Bagaimana kita bisa mengetahui bahwa suatu unit informasi hadis bersifat shahih, hasan, dhaif, atau maudu? Caranya, lagi-lagi, ialah hanya dengan percaya pada manusia bukan Rasul Allah yang menilai keaslian hadis. Kita tidak bisa menilai sendiri keaslian hadis. Sudah disampaikan di depan bahwa beriman kepada manusia bukan Rasul Allah adalah tidak diajarkan dalam Al Qur’an. Dengan demikian, percaya pada hadis shahih, hasan, dhaif, atau maudu adalah tidak sesuai dengan ajaran dalam Al Qur’an.

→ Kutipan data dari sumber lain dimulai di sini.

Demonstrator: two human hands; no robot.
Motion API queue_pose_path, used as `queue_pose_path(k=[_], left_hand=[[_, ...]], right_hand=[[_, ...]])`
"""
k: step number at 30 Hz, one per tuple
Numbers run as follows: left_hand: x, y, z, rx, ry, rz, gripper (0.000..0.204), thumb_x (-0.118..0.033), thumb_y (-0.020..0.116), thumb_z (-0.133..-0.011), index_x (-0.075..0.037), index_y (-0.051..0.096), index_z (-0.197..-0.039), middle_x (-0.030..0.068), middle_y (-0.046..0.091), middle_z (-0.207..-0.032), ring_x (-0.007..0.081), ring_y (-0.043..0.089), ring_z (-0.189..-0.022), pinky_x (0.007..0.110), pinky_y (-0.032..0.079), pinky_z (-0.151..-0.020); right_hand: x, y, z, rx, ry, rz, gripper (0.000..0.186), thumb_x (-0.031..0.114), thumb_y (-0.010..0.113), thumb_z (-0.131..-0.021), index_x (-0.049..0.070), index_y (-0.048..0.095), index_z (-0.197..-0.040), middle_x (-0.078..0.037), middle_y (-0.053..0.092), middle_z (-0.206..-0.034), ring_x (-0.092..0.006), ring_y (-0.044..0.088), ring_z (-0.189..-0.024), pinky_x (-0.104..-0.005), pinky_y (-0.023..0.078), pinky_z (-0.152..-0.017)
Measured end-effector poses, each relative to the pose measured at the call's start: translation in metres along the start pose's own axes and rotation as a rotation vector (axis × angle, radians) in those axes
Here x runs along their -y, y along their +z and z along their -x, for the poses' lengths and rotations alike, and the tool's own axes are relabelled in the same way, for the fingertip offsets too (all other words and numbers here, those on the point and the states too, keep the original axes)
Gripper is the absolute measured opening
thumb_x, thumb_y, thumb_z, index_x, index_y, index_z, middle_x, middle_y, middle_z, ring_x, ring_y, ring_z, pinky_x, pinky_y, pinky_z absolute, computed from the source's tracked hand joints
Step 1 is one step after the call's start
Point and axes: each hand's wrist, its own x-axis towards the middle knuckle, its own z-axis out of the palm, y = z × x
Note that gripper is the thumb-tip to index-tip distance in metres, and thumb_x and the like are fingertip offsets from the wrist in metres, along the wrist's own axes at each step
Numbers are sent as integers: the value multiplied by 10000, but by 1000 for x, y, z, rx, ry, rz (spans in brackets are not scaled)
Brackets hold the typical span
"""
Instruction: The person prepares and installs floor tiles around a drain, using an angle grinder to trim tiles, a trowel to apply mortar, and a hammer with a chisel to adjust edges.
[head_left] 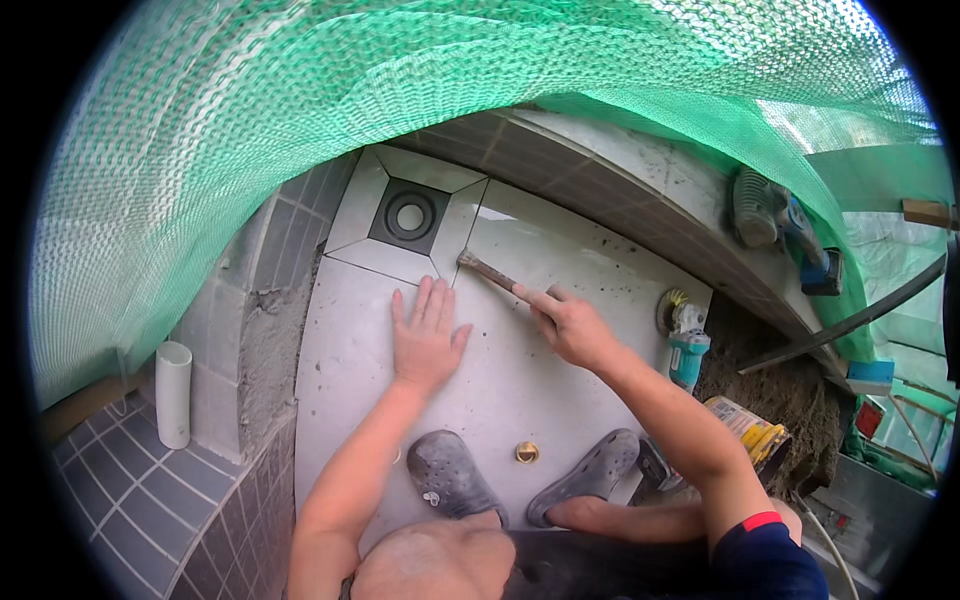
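So the person is squatting on a big pale grey floor tile (520, 400) and working on the joint where it meets the sloped tiles around the dark square floor drain (410, 214). The right hand (572, 325) is wrapping tight around the handle of a thin rusty-brown metal scraping tool (487, 270), index finger lying along the shaft, and the tip is sitting right in the grout line at the corner of the drain surround. The left hand (428, 340) is lying flat on the tile, fingers spread and holding nothing, just beside the joint.

Looks to me like the joint-cleaning step is in progress, with the tip at the near corner of the drain frame. My guess is the next move is calling for a steady drag along that seam, keeping the tip down in the gap so it isn't skating over the tile face.

The tool is looking slim and worn, with a darker blunt head; I can't make out the exact tip shape. Specks of dirt are dotting the tile around it.

Off to the right a teal angle grinder (686, 340) is lying at the tile edge, a small brass-coloured round cap (527, 452) is sitting between the grey clogs (450, 476), and green mesh netting (300, 110) is hanging overhead.
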Motion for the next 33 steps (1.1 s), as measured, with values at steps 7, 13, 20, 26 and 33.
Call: queue_pose_path(k=[7,13,20,26,33], left_hand=[[15,-9,-66,-119,-86,159,511,-251,716,-900,10,580,-1318,174,556,-1412,377,453,-1364,586,275,-1172],[12,-4,-66,-70,-132,62,523,-224,692,-917,-8,571,-1377,129,524,-1493,359,397,-1435,640,223,-1182],[9,-2,-67,28,-172,56,564,-234,674,-937,-18,531,-1437,97,466,-1560,332,297,-1524,683,144,-1201],[10,-3,-67,6,-152,51,553,-221,680,-929,-14,552,-1425,110,473,-1567,355,293,-1529,709,147,-1184],[13,-3,-66,8,-151,53,559,-225,678,-934,-16,538,-1434,110,470,-1570,363,292,-1529,718,131,-1182]], right_hand=[[2,-2,1,-12,10,-57,417,173,570,-1021,255,606,-1429,-179,615,-920,-386,632,-772,-481,522,-715],[7,-7,-3,-26,18,-120,409,178,568,-1027,242,608,-1428,-186,615,-925,-391,624,-788,-483,516,-719],[10,-3,-18,-57,63,-83,398,162,561,-1034,224,613,-1424,-169,630,-950,-368,627,-824,-455,510,-751],[14,0,-21,-88,117,-140,397,154,567,-1030,210,613,-1421,-178,647,-974,-375,638,-856,-459,519,-783],[10,6,-32,-178,93,-213,413,169,557,-1025,208,600,-1434,-205,644,-999,-410,634,-901,-480,519,-816]])
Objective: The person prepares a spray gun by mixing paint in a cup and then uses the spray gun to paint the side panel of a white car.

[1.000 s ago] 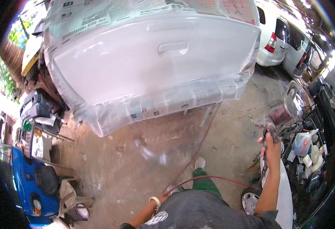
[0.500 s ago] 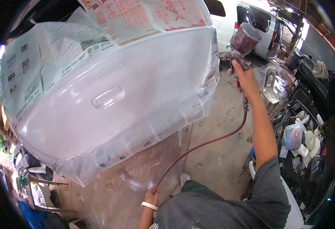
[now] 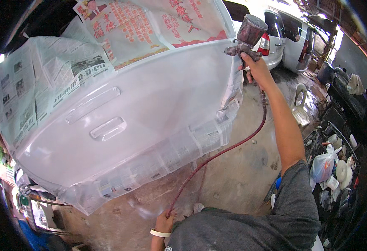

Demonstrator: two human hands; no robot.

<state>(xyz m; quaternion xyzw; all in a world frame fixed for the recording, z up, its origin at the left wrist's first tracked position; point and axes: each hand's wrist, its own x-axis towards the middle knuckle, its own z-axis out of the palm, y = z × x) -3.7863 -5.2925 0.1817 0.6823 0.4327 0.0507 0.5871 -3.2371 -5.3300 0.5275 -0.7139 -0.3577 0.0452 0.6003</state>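
Note:
My right hand (image 3: 252,69) grips a metal spray gun (image 3: 233,50) topped by a paint-smeared cup (image 3: 252,29), raised at the upper right edge of a pale, white-grey vehicle panel (image 3: 158,108). The panel has a recessed handle (image 3: 108,127) and is bordered by newspaper and printed sheets (image 3: 41,81) taped along its top, side and lower edge. A red hose (image 3: 225,150) hangs from the gun's base and loops down to my left hand (image 3: 166,221), which is closed around it near my body at the lower edge.
White vehicles (image 3: 296,46) stand behind at the upper right. A plastic chair (image 3: 300,108), dark parts (image 3: 346,104) and clutter with a plastic bag (image 3: 322,166) line the right side. Concrete floor (image 3: 233,188) lies below the panel. Something blue (image 3: 28,234) is at the lower left.
My right hand has risen with the spray gun toward the panel's upper right corner. The view has swung rightward, and more of the printed sheets on top now shows.

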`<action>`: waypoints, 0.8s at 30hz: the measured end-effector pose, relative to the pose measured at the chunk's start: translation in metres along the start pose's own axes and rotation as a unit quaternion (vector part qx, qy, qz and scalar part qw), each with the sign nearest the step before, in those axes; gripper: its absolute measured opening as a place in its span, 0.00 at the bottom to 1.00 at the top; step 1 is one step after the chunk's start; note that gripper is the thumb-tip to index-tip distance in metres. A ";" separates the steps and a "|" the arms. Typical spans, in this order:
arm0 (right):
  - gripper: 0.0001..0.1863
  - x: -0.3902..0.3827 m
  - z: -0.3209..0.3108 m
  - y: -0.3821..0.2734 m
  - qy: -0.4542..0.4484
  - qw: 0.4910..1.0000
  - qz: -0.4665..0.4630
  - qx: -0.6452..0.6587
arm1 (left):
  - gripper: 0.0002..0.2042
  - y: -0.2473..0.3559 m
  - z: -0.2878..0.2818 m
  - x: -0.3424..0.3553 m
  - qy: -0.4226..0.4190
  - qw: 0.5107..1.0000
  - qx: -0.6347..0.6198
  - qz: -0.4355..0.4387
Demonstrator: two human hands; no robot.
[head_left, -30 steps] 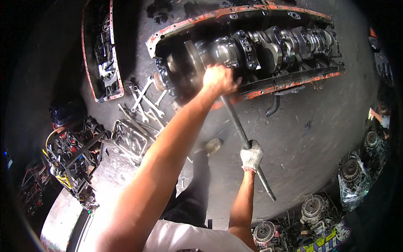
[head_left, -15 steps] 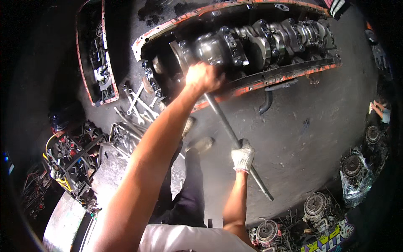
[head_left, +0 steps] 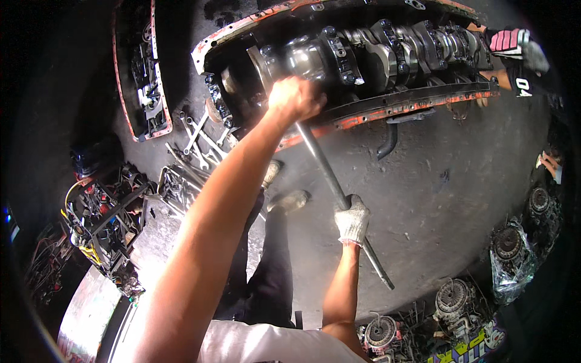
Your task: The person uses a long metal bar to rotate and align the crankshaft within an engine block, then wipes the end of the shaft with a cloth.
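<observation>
The right hand [head_left: 352,219], in a white knit glove, has its fingers clamped around a long, round, grey metal bar [head_left: 323,164]. The bar slants from near right toward the big, black, red-edged metal engine block [head_left: 376,115]. The bare left hand [head_left: 295,98] covers its far end; its fingers look blurry, so I cannot tell their grip.

The left arm [head_left: 212,224] stretches from the lower left up to the upper middle, ending in a bare left hand [head_left: 294,98] curled into a fist, back upward and blurred along its right side. The right arm [head_left: 342,287] rises steeply from the lower edge, its gloved right hand [head_left: 352,224] closed, nearer the body.
</observation>
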State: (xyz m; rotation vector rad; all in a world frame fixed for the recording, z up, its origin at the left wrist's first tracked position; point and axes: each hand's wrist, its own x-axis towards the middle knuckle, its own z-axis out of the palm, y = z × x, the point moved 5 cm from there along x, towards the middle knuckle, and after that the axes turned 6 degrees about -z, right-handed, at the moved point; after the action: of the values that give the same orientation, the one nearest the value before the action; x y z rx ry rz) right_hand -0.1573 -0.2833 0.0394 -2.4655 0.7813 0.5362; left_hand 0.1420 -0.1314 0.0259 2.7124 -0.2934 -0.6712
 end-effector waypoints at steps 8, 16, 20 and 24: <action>0.10 0.004 0.003 -0.014 0.015 1.000 0.005 -0.002 | 0.26 -0.005 -0.012 0.013 -0.054 0.997 0.039 -0.042; 0.15 0.002 0.006 0.018 -0.113 0.993 0.032 -0.008 | 0.29 0.002 0.015 0.009 -0.025 0.999 0.035 -0.010; 0.14 0.017 0.004 -0.004 -0.117 0.993 0.029 -0.020 | 0.22 -0.020 0.002 0.016 0.124 0.988 0.024 0.090; 0.16 -0.005 0.003 0.019 -0.077 0.996 0.029 -0.030 | 0.18 -0.019 0.043 0.019 0.109 0.984 0.026 0.139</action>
State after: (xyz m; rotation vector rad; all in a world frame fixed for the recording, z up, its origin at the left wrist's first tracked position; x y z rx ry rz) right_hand -0.1734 -0.2935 0.0328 -2.4267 0.7872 0.7723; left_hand 0.1398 -0.1309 -0.0246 2.6889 -0.6273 -0.2900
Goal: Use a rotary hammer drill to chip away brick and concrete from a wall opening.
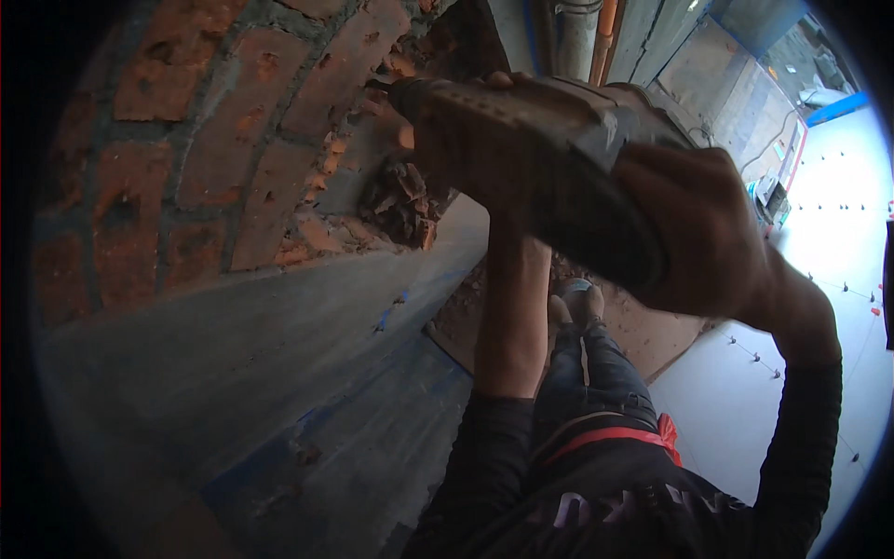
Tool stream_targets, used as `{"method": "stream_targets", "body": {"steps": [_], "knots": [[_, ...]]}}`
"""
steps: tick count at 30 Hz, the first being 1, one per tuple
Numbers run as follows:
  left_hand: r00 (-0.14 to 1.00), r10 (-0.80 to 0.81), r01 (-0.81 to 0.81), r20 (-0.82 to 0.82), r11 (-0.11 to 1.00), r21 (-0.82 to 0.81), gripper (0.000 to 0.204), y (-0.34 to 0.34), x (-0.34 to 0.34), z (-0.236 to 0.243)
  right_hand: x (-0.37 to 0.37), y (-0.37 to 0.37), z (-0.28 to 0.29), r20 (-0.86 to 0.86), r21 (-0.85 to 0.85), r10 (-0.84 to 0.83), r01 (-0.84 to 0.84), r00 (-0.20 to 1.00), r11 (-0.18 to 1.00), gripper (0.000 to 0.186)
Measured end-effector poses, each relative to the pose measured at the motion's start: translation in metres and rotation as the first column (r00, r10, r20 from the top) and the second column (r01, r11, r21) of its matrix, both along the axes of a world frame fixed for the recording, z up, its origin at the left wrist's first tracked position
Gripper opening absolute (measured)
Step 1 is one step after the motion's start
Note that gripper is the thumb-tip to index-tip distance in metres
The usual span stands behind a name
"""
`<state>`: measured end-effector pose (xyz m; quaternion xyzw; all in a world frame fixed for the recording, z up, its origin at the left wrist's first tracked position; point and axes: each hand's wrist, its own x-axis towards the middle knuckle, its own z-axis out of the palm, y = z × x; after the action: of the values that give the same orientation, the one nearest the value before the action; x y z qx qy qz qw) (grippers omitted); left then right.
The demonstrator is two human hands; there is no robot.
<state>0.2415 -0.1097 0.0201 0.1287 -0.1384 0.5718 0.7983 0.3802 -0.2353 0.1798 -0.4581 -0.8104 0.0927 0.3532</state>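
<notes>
A dark power drill (568, 177) with a short bit (380, 86) points left at the broken edge of a red brick wall (223, 121). My left hand (452, 154) is closed round the front of the tool, partly hidden in shadow. My right hand (698, 224) grips the rear handle, its fingers wrapped over it. Below the bit, the wall has a jagged recess with broken brick and rubble (400, 205) over grey mortar.
Pipes (596, 37) run behind the tool. Boards (717, 84) and a cable stand at upper right. White floor tiles (819, 391) with small levelling clips lie right. My feet (582, 303) stand on a debris-strewn brown sheet (661, 349); a grey plastered surface (214, 354) lies left.
</notes>
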Motion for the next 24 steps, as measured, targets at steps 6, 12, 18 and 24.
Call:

Bagaimana dengan Al Qur’an terjemahan? Penerjemahan Al Qur’an memang dapat menjadi masalah jika penerjemahnya tidak bisa menerjemahkannya dengan baik. Terjemahan yang baik adalah jika informasinya sama dengan yang asli. Oleh karena itu, yang dimaksud dengan beriman kepada Al Qur’an adalah beriman kepada Al Qur’an yang asli, yaitu yang berbahasa Arab. Al Qur’an terjemahan hanyalah sebagai alat untuk mempelajari Al Qur’an sehingga tidak boleh diimani. Penulis juga menyadari bahwa penggunaan Al Qur’an terjemahan dalam blog ini merupakan suatu kelemahan. Walaupun demikian, penggunaan Al Qur’an terjemahan adalah suatu cara terbaik bagi orang-orang yang ingin mempelajari Al Qur’an tetapi buta bahasa Arab.

PENUTUP

Demikianlah evaluasi keimanan yang dapat dilakukan. Makalah ini akan direvisi jika terjadi perubahan persepsi pada diri penulis.